LONDON: Australia and New Zealand were handed the right to host the 2023 Women’s World Cup soccer tournament after a vote by the Fifa Council yesterday.
Their joint bid beat the rival bid from Colombia to host the tournament which is being expanded to 32 teams.
Japan, who had also put forward a proposal to host the tournament, pulled out after they were ranked below the joint bid by world governing body Fifa’s evaluation report.
The report highlighted the infrastructure and organisational advantages of the Australia/New Zealand bid which Fifa believed would make for a commercially successful tournament.
There had been media reports that the vote could be tight with Uefa’s European representatives backing Colombia but in the end the margin of victory was comfortable with Australia and New Zealand gaining 22 votes to Colombia’s 13.
The 2019 World Cup in France was hailed as a watershed for global interest in the women’s game and Fifa president Gianni Infantino personally drove the campaign to increase the field to 32 teams from 24 for 2023. Infantino had also expressed a preference for the successful joint bid during the Fifa Council meeting.
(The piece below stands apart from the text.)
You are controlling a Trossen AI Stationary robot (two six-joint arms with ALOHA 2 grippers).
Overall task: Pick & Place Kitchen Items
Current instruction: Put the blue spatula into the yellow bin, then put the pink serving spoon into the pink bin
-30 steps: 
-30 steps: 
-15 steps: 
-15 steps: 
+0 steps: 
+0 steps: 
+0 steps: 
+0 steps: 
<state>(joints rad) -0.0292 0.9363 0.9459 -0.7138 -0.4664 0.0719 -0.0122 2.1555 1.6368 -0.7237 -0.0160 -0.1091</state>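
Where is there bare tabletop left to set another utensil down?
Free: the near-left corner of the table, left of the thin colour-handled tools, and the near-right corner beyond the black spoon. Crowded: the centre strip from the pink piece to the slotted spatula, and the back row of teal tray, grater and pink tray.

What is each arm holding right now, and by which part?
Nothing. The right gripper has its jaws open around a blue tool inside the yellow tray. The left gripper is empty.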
AFC president Shaikh Salman bin Ebrahim Al Khalifa had also announced his support for the “historic and technically superior bid” by Australia and New Zealand.
“On behalf of the AFC – and the Asian football family – I will be supporting the Australia/New Zealand bid to host the Fifa Women’s World Cup in 2023 – and am sure that I will be supported by all the AFC’s Fifa Council Members,” he said.